### Collected material ###
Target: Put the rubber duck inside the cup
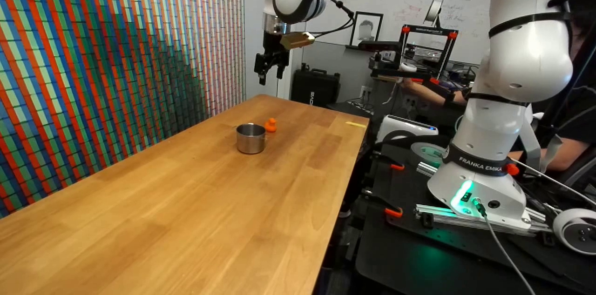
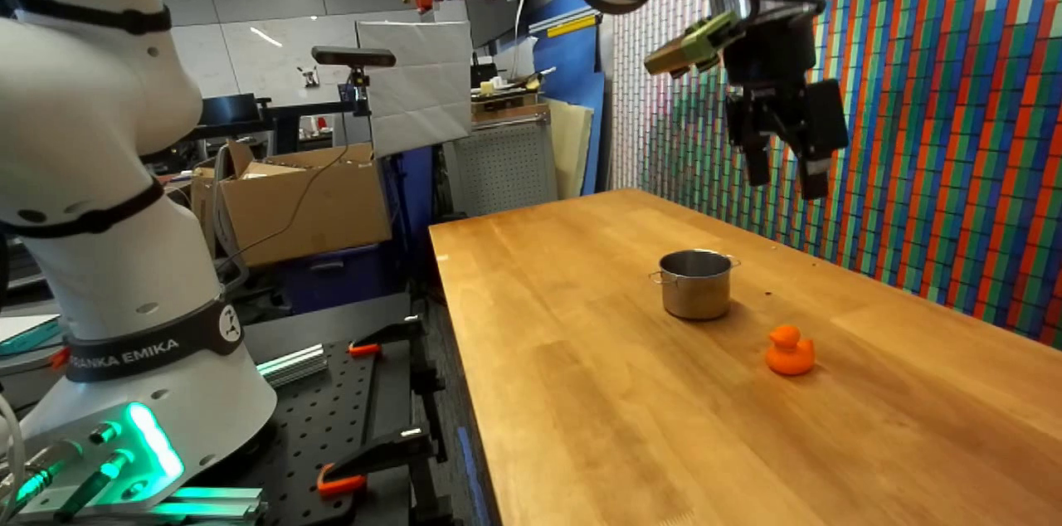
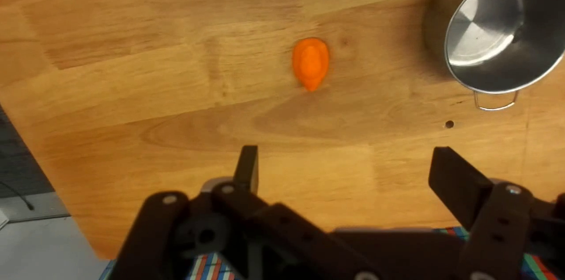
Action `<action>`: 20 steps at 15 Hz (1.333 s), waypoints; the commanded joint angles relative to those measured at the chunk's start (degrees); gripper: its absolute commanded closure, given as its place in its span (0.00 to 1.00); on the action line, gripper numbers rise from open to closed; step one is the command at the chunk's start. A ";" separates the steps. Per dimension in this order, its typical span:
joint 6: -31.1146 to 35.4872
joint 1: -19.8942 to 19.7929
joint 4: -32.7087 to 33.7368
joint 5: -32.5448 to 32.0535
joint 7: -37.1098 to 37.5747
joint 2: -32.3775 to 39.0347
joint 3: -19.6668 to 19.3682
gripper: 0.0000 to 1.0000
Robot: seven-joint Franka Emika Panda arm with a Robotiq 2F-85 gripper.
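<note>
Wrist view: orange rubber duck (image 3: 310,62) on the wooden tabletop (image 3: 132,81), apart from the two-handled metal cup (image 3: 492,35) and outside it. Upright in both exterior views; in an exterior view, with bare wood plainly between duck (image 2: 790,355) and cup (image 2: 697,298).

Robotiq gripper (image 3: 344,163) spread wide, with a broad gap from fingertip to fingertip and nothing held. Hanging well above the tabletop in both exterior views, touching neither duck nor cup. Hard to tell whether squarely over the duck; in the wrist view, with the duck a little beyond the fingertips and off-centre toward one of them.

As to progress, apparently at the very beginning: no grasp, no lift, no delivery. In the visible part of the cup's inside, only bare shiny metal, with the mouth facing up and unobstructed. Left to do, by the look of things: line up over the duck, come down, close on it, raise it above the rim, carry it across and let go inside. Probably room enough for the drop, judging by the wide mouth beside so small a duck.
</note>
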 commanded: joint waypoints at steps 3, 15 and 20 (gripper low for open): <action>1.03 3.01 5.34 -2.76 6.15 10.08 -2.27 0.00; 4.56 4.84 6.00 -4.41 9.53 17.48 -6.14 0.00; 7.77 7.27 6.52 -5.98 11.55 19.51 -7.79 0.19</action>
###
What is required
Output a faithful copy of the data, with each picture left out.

Exercise solution
Target: Put the rubber duck inside the cup
Action `<action>`: 20 steps at 15 Hz (1.333 s), waypoints; the commanded joint angles relative to those measured at the chunk's start (degrees); gripper: its absolute commanded closure, given as its place in its span (0.00 to 1.00); on the action line, gripper numbers rise from open to closed; step one is the command at the chunk's start. A ";" separates the steps. Per dimension in this order, its typical span:
joint 6: -31.1146 to 35.4872
joint 1: -19.8942 to 19.7929
joint 4: -32.7087 to 33.7368
joint 5: -32.5448 to 32.0535
joint 7: -37.1098 to 37.5747
joint 2: -32.3775 to 39.0347
joint 3: -19.6668 to 19.3682
gripper: 0.0000 to 1.0000
Robot: seven-joint Franka Emika Panda arm with a Robotiq 2F-85 gripper.
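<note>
Wrist view: orange rubber duck (image 3: 310,62) on the wooden tabletop (image 3: 132,81), apart from the two-handled metal cup (image 3: 492,35) and outside it. Upright in both exterior views; in an exterior view, with bare wood plainly between duck (image 2: 790,355) and cup (image 2: 697,298).

Robotiq gripper (image 3: 344,163) spread wide, with a broad gap from fingertip to fingertip and nothing held. Hanging well above the tabletop in both exterior views, touching neither duck nor cup. Hard to tell whether squarely over the duck; in the wrist view, with the duck a little beyond the fingertips and off-centre toward one of them.

As to progress, apparently at the very beginning: no grasp, no lift, no delivery. In the visible part of the cup's inside, only bare shiny metal, with the mouth facing up and unobstructed. Left to do, by the look of things: line up over the duck, come down, close on it, raise it above the rim, carry it across and let go inside. Probably room enough for the drop, judging by the wide mouth beside so small a duck.
</note>
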 commanded: joint waypoints at steps 3, 15 and 20 (gripper low for open): <action>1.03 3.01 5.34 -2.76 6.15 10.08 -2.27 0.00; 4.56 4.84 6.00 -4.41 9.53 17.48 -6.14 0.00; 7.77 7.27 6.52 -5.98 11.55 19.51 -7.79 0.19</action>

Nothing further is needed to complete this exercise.